United States District Court, E.D. Arkansas, Eastern Division

March 2, 2017

SCOTT JONES PLAINTIFF
v.
NANCY A. BERRYHILL, Acting Commissioner, Social Security Administration DEFENDANT

          RECOMMENDED DISPOSITION

         Instructions

         The following Recommended Disposition (“Recommendation”) has been sent to Judge Billy Roy Wilson. You may file written objections to all or part of this Recommendation. If you do so, those objections must specifically explain the factual or legal basis for your objection. Objections must be received by the Clerk of this Court within fourteen days of this Recommendation. By not objecting, you may waive the right to appeal questions of fact.

         Background

         Scott Jones applied for social security disability benefits on April 30, 2013, alleging an onset date of November 13, 1995. (R. at 55). A hearing was held, but Mr. Jones waived his right to appear. (R. at 21). The administrative law judge (ALJ) denied benefits, and the Appeals Council denied review. (R. at 6). Mr. Jones then requested judicial review.

         For the reasons stated below, the Commissioner's decision should be affirmed.

         I. The Commissioner's Decision

         The ALJ found that Mr. Jones had the following severe impairments: depression, anxiety, history of polysubstance abuse, back pain, personality disorders, paranoia, and seizures. (R. at 23). The ALJ determined that Mr. Jones had the residual functional capacity (RFC) to perform light work, with the ability to lift and carry 20 pounds occasionally and 10 pounds frequently. (R. at 24). In addition to exertional limitations, the ALJ found non-exertional limitations: Mr. Jones could perform simple, unskilled, or rote work; could understand, follow, and remember concrete instructions; should be limited to superficial contact with supervisors, co-workers, and the public; and should not handle money, due to a history of drug use and incarceration. (R. at 24). Mr. Jones had no past relevant work. (R. at 29).

         After hearing testimony from a vocational expert (VE), the ALJ found that Mr. Jones could perform jobs that existed in sufficient numbers, including production assembly or poultry deboner. (R. at 30).

         II. Discussion

         Mr. Jones does not identify any specific error committed by the ALJ. Instead, he argues generally that he is disabled due to various conditions and recounts findings from the medical records. The Commissioner contends that substantial evidence on the record as a whole supports the ALJ's decision.
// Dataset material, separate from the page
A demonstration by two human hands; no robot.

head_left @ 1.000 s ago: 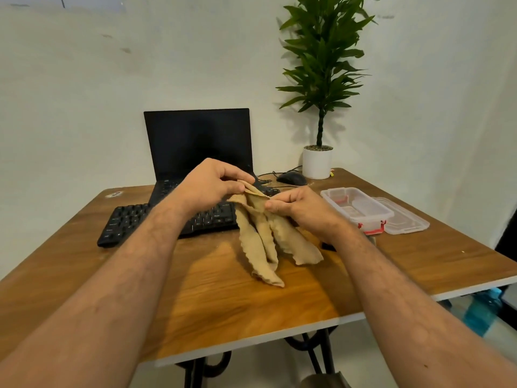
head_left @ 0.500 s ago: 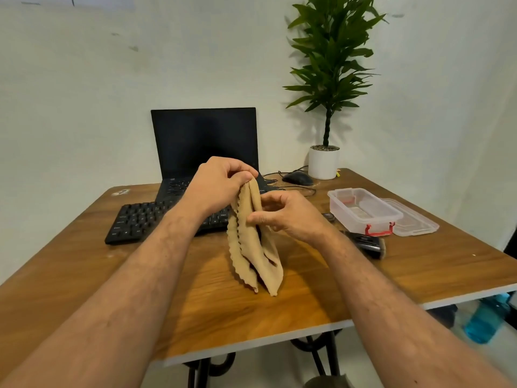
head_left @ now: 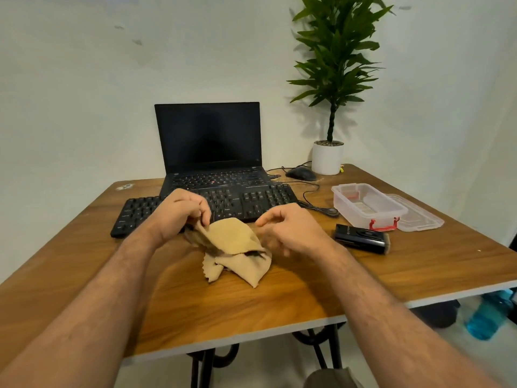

         The Court reviews the record to determine whether substantial evidence supports the Commissioner's findings. Prosch v. Apfel, 201 F.3d 1010, 1012 (8th Cir. 2000). “Substantial evidence” means “enough that a reasonable mind would find it adequate to support the ALJ's decision.” Slusser v. Astrue, 557 F.3d 923, 925 (8th Cir. 2009) (citation omitted). The Commissioner's decision is supported by ample evidence in the record as a whole.

         Mr. Jones presented to Helena Regional Medical Center's Emergency Department on January 31, 2012, with complaints of pain in multiple areas. (R. at 178). On examination, however, he showed no evidence of trauma; and he had normal vital signs and normal range of motion. (R. at 179). Mr. Jones was discharged after a Toradol injection. (R. at 179-80).

         Thomas O. Bailey, M.D., performed a physical examination of Mr. Jones on June 12, 2013, and found only mild to moderate limitations. (R. at 183-87). Dr. Bailey diagnosed uncontrolled hypertension, type 2 diabetes mellitus, seizure disorder, and paranoia/delusional disorder. (R. at 187). At the examination, however, Mr. Jones had a blood pressure of 126/87 and normal range of motion. (R. at 184-85). The record also contains no record of treatment for hypertension and diabetes. Dr. Bailey's diagnoses, as observed by the ALJ, seemed to be based on Mr. Jones's own statements. (R. at 29).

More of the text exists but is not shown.